Since CPU becomes 100%,  the View Souse Window can not be resized and Operation of Firefox becomes impossible. 


Reproducible: Always

Steps to Reproduce:
1. Start Minfield with New profile.
2. Open http://www.mozilla.org/projects/minefield/
3. View > Page Source
4. Resize width of the Page Source window.
5. Resize width of the Page Source window again.
Actual Results:  
CPU 100%
You can not operate Minefield.


Expected Results:  
Low CPU usage.
You can operate Minefield.


Works Fine:
Mozilla/5.0 (Windows; U; Windows NT 5.1; en-US; rv:1.9.2a1pre) Gecko/20090505 Minefield/3.6a1pre ID:20090505041741

Broken:
Mozilla/5.0 (Windows; U; Windows NT 5.1; en-US; rv:1.9.2a1pre) Gecko/20090506 Minefield/3.6a1pre ID:20090506045618

P.S. You can push "Window key" to enable operation again.
Keywords: regression
Summary: Since CPU becomes 100%, the View Souse Window can not be resized and Operation of Firefox becomes impossible. → Since CPU becomes 100%, the View Souse Window can not be resized and can not operate Firefox.
Summary: Since CPU becomes 100%, the View Souse Window can not be resized and can not operate Firefox. → Since CPU becomes 100%, the View Source Window can not be resized and can not operate Firefox.
Component: General → Layout
Product: Firefox → Core
Version: unspecified → Trunk
don't see this in Mozilla/5.0 (Windows; U; Windows NT 5.1; en-US; rv:1.9.2a1pre) Gecko/20090503 Minefield/3.6a1pre (.NET CLR 3.5.30729) ID:20090503044327

just updated in today's latest nightly, so restarting and shall see...
ok, I confirm this in Mozilla/5.0 (Windows; U; Windows NT 5.1; en-US; rv:1.9.2a1pre) Gecko/20090506 Minefield/3.6a1pre (.NET CLR 3.5.30729) ID:20090506045618

Also noticed that it only happens with resize operations that alter the window's width, not its height.
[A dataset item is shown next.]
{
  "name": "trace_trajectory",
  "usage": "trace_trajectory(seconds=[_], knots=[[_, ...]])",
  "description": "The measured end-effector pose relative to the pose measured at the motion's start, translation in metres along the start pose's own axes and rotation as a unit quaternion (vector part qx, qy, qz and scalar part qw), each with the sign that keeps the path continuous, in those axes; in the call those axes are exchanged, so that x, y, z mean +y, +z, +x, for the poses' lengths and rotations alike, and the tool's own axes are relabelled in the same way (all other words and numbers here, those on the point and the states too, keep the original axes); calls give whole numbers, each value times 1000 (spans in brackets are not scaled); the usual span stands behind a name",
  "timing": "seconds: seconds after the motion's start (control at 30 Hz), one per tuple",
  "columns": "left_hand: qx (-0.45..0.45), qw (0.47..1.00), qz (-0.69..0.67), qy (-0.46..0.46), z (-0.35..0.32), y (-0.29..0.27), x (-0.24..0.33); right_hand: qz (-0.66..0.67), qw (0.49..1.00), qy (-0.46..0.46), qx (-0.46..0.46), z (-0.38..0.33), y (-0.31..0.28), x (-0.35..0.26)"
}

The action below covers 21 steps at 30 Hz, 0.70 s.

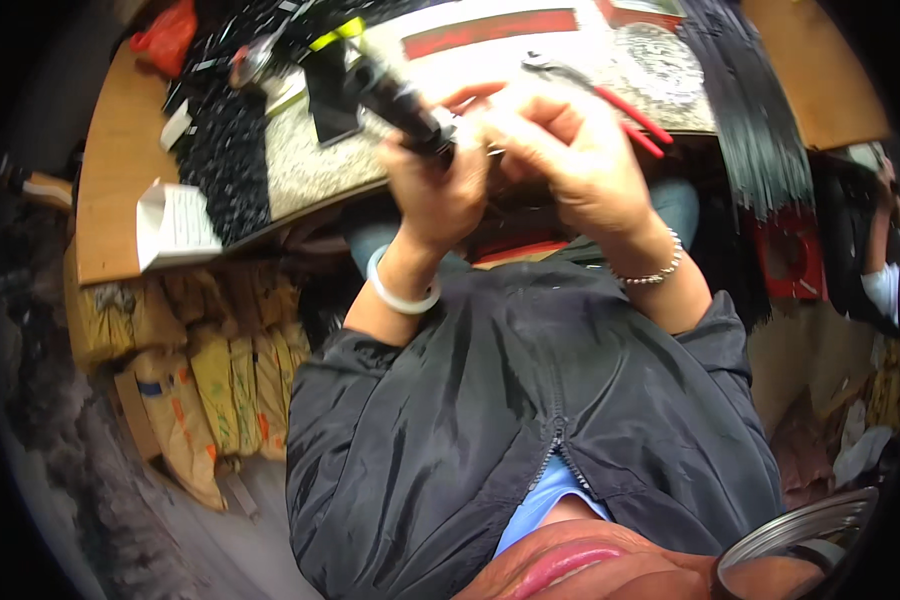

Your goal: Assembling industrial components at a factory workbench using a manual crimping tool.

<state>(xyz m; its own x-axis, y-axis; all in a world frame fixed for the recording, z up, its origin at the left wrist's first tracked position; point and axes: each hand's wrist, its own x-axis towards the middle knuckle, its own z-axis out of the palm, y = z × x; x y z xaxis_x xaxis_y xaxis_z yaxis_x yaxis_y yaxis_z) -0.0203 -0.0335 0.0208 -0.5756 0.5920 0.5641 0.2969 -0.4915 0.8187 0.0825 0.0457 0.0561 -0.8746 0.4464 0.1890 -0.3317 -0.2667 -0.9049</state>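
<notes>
My left hand [438, 190] is closed around a dark bundle of black tube-like pieces [395, 100], which slants up and left over the table edge. Close beside it, my right hand [575, 155] has its thumb and fingers pinched together at the bundle's near end. A thin shiny bit shows between the two hands, too small and blurred to name. Just beyond my right hand lie pliers with red handles [630, 112] on the speckled tabletop. A black flat piece [330, 100] rests behind the bundle.
Black strands [760, 120] hang over the table's right edge; a heap of black pieces [220, 140] covers the left. Nearby are a white box [175, 225], a red bag [167, 40] and a clear-looking round coil [660, 62]. Sacks [220, 390] stand below; another person's sleeve [882, 290] shows far right.
</notes>
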Motion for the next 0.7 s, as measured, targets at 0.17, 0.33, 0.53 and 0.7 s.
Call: trace_trajectory(seconds=[0.17, 0.33, 0.53, 0.7], knots=[[15, 995, -51, -88, -2, -11, 0, -345, 922, -128, 119, -9, -51, 38], [34, 993, -67, -90, -2, -11, 1, -737, 608, -214, 205, -17, -136, 65], [-5, 994, -77, -72, 3, -5, -10, -783, 575, -162, 174, -22, -147, 65], [31, 994, -32, -96, 1, -10, -12, -532, 825, -129, 139, -17, -155, 57]])
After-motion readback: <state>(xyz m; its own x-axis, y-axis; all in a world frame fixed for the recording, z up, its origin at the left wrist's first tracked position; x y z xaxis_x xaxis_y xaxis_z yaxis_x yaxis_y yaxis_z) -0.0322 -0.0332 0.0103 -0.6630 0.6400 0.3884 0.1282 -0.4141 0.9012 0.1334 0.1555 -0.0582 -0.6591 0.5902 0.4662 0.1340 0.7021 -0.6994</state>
In other words dragging the left side, right side or any of the corners of the window, but not when dragging the upper or lower side of it.

Hope this small detail helps.
QA Contact: general → layout
Hmm.  I can't seem to reproduce this on Mac.  I'll see what I can do about reproducing this on Windows.  Fun times!
And in a VM, vmware seems to go bonkers if I resize any window whatsoever (uses tons of CPU until I resize the vmware window).  But if I do resize the vmware window, there's no untoward Firefox CPU usage.

If someone has a Windows build, does removing the "toolkit && toolkit->UserIsMovingWindow()" check at http://mxr.mozilla.org/mozilla-central/source/widget/src/windows/nsWindow.cpp#7036 (in nsWindow::HasPendingInputEvent) help?
Status: UNCONFIRMED → NEW
Ever confirmed: true
Flags: blocking1.9.2?
(In reply to comment #6)
> does removing the "toolkit &&
> toolkit->UserIsMovingWindow()" check at
> http://mxr.mozilla.org/mozilla-central/source/widget/src/windows/nsWindow.cpp#7036
> (in nsWindow::HasPendingInputEvent) help?

Yep, it does. I can reproduce the bug, and removing that line fixes it.
Gavin did one more test for me.  While the CPU is at 100% there, we keep hitting that code and UserIsMovingWindow() keeps returning true.  ere, Neil, any idea how we get into that state, given that the user isn't actually moving or resizing the window anymore.
Offhand the only idea I have is to use Spy++ to watch the WM_ENTER/EXITSIZEMOVE messages to ensure that they are matched up correctly.
I can not reproduce this on win2k if that helps.
This issue only occurs if you have "Show windows contents while dragging" selected in the Display->Appearance->Settings control panel.
I was locally able to demonstrate that resizing the window could trigger a strange behaviour that prevents the system from exiting the resize state. Unfortunately this condition is extremely difficult to debug.
(In reply to comment #11)
> This issue only occurs if you have "Show windows contents while dragging"
> selected in the Display->Appearance->Settings control panel.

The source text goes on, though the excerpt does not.